**Activity**
The whole listing below must be repeated exactly.

**Data section**
= = = =
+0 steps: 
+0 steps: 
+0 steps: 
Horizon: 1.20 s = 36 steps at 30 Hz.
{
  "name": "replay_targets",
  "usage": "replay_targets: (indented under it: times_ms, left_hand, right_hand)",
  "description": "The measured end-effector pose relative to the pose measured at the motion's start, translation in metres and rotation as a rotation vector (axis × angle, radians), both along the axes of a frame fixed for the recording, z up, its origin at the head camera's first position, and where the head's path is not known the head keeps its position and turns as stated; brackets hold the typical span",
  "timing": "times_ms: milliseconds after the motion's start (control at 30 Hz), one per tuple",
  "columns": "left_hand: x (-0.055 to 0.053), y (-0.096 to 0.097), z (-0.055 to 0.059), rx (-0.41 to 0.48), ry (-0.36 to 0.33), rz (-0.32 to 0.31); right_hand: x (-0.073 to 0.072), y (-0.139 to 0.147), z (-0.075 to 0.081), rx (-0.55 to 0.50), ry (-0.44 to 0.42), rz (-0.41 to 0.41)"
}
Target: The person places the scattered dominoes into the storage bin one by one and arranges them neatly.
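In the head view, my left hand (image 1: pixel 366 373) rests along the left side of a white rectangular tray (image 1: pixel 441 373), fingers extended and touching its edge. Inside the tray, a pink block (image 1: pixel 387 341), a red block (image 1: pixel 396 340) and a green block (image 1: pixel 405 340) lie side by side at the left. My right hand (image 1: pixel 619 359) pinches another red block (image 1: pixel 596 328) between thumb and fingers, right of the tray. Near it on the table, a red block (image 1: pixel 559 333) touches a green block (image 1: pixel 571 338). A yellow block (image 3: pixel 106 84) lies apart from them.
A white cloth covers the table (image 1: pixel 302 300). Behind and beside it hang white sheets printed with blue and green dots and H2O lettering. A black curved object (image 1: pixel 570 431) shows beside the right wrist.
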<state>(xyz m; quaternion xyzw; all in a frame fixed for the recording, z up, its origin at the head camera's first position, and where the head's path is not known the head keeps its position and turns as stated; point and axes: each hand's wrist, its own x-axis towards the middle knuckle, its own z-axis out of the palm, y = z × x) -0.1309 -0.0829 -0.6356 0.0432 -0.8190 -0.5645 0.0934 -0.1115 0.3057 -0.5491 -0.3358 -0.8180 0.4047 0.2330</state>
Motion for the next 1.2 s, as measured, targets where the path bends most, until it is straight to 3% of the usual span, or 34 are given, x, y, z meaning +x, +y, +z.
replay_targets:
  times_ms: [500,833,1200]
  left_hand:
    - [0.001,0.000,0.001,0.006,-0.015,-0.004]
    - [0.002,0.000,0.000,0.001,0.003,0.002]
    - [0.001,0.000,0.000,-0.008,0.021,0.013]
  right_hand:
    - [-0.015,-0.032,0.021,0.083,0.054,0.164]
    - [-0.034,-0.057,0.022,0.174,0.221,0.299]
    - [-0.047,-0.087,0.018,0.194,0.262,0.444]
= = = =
**Task response**
+0 steps: 
+0 steps: 
+0 steps: 
Horizon: 1.20 s = 36 steps at 30 Hz.
{
  "name": "replay_targets",
  "usage": "replay_targets: (indented under it: times_ms, left_hand, right_hand)",
  "description": "The measured end-effector pose relative to the pose measured at the motion's start, translation in metres and rotation as a rotation vector (axis × angle, radians), both along the axes of a frame fixed for the recording, z up, its origin at the head camera's first position, and where the head's path is not known the head keeps its position and turns as stated; brackets hold the typical span",
  "timing": "times_ms: milliseconds after the motion's start (control at 30 Hz), one per tuple",
  "columns": "left_hand: x (-0.055 to 0.053), y (-0.096 to 0.097), z (-0.055 to 0.059), rx (-0.41 to 0.48), ry (-0.36 to 0.33), rz (-0.32 to 0.31); right_hand: x (-0.073 to 0.072), y (-0.139 to 0.147), z (-0.075 to 0.081), rx (-0.55 to 0.50), ry (-0.44 to 0.42), rz (-0.41 to 0.41)"
}
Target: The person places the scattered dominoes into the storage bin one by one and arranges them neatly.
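In the head view, my left hand (image 1: pixel 366 373) rests along the left side of a white rectangular tray (image 1: pixel 441 373), fingers extended and touching its edge. Inside the tray, a pink block (image 1: pixel 387 341), a red block (image 1: pixel 396 340) and a green block (image 1: pixel 405 340) lie side by side at the left. My right hand (image 1: pixel 619 359) pinches another red block (image 1: pixel 596 328) between thumb and fingers, right of the tray. Near it on the table, a red block (image 1: pixel 559 333) touches a green block (image 1: pixel 571 338). A yellow block (image 3: pixel 106 84) lies apart from them.
A white cloth covers the table (image 1: pixel 302 300). Behind and beside it hang white sheets printed with blue and green dots and H2O lettering. A black curved object (image 1: pixel 570 431) shows beside the right wrist.
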<state>(xyz m; quaternion xyzw; all in a frame fixed for the recording, z up, its origin at the head camera's first position, and where the head's path is not known the head keeps its position and turns as stated; point and axes: each hand's wrist, its own x-axis towards the middle knuckle, its own z-axis out of the palm, y = z × x) -0.1309 -0.0829 -0.6356 0.0432 -0.8190 -0.5645 0.0934 -0.1115 0.3057 -0.5491 -0.3358 -0.8180 0.4047 0.2330</state>
Motion for the next 1.2 s, as measured, targets where the path bends most, until it is straight to 3% of the usual span, or 34 are given, x, y, z meaning +x, +y, +z.
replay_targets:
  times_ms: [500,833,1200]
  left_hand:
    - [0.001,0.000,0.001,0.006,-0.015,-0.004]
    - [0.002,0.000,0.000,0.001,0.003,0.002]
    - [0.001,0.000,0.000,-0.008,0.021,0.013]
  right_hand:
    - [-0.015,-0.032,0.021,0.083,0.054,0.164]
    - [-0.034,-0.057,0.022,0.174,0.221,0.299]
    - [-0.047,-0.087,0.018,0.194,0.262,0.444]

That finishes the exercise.